The waste dump that led to a disastrous landslide Sunday in the Chinese industrial city of Shenzhen was ordered closed five months ago but continued to operate illegally, the South China Morning Post of Hong Kong reported Monday. The landslide, which destroyed at least 33 buildings and left at least 91 people missing, came after a series of ignored warnings and poor construction practices.
The accident was caused by the collapse of a mountain of dirt and construction debris at the site of a former quarry, China's state-run Xinhua News Agency reported. The landslide took place in the city’s Guangming New District, an industrial and residential section set up in 2007.

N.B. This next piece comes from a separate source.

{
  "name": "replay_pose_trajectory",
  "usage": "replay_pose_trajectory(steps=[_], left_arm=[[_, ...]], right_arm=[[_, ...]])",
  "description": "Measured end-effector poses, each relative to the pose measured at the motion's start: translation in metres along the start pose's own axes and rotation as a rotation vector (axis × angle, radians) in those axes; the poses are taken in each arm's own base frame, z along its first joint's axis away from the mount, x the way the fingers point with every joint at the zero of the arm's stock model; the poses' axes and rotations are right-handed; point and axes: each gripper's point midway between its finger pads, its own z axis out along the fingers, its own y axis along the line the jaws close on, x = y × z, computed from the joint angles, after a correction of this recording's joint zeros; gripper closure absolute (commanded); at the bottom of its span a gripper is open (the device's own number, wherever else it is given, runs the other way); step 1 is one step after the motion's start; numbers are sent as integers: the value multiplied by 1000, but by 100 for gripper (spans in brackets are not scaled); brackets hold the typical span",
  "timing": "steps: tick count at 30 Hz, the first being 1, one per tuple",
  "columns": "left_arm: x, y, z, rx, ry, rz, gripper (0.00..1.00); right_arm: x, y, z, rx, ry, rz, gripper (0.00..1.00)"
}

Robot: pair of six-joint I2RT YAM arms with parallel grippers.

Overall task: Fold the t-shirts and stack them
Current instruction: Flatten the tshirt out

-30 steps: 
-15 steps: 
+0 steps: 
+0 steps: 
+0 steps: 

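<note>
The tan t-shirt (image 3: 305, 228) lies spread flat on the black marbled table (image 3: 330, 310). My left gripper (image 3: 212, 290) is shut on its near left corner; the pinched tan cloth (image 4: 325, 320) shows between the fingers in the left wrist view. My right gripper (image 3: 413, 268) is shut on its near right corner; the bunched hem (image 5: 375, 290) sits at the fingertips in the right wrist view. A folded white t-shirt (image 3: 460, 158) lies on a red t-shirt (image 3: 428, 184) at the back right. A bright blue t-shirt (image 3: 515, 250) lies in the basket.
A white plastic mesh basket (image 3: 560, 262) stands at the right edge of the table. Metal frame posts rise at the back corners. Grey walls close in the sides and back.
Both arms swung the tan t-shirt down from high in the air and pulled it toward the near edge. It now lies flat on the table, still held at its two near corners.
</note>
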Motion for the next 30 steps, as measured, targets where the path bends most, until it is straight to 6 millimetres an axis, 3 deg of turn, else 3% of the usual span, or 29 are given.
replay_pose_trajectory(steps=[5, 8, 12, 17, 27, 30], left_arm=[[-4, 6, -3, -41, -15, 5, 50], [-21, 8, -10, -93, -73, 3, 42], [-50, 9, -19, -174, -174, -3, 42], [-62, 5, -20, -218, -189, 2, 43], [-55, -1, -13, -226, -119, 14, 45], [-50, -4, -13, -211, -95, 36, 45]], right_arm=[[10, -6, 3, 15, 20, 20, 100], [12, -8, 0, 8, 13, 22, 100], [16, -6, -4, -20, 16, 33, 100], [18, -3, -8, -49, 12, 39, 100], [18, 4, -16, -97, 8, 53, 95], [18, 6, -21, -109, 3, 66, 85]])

Residents told Xinhua the Hongao Construction Waste Dump had built up for nearly two years and stood at nearly 20 stories high when it collapsed. It also had overly steep slopes, making it unstable, the Ministry of Land and Natural Resources said.
Documents published on the Guangming New District website showed officials had conducted monthly inspections of the dump, the South China Morning Post reported. In February 2014, officials gave the dump approval to operate for just 12 more months, but found in July — five months after it should have closed — that it was still in operation. At that time, the site was not following agreed safety or maintenance plans.
Officials told the dump managers to improve its conditions and reapply for a license by September, which it also failed to do, according to the documents. “Illegal dumping of earth is strictly forbidden,” a statement in the documents said, according to the South China Morning Post.
China has had problems with unregulated dumping of construction waste for some time, the New York Times reported. New structures often don’t last very long, and lead to tall piles of debris that can cause dust and flooding if they block waterways.
Shenzhen, which is near Hong Kong, was one of China’s first special economic zones, and saw free-market measures introduced in the 1980s. Since then, industries such as biotechnology have moved to the area, but Sunday’s disaster demonstrated that Shenzhen still suffers from unregulated development like many other parts of the country.
Residents near the area of the landslide told Chinese media they had regularly complained about the dump and told authorities it looked unstable. Authorities did not stop the dump from operating in October, the South China Morning Post reported, despite saying at the time that they were cracking down on illegal dumping.
A company based in Shenzhen had also warned of dangers with the site, the New York Times reported. The company, Zongxing Environmental Technology, published an environmental impact assessment in January that warned that soil erosion could lead to landslides, “threatening the safety of hills and slopes,” the 21st Century Business Herald reported, according to the Times. The report and the notice on the Guangming New District website appeared to have been deleted Monday.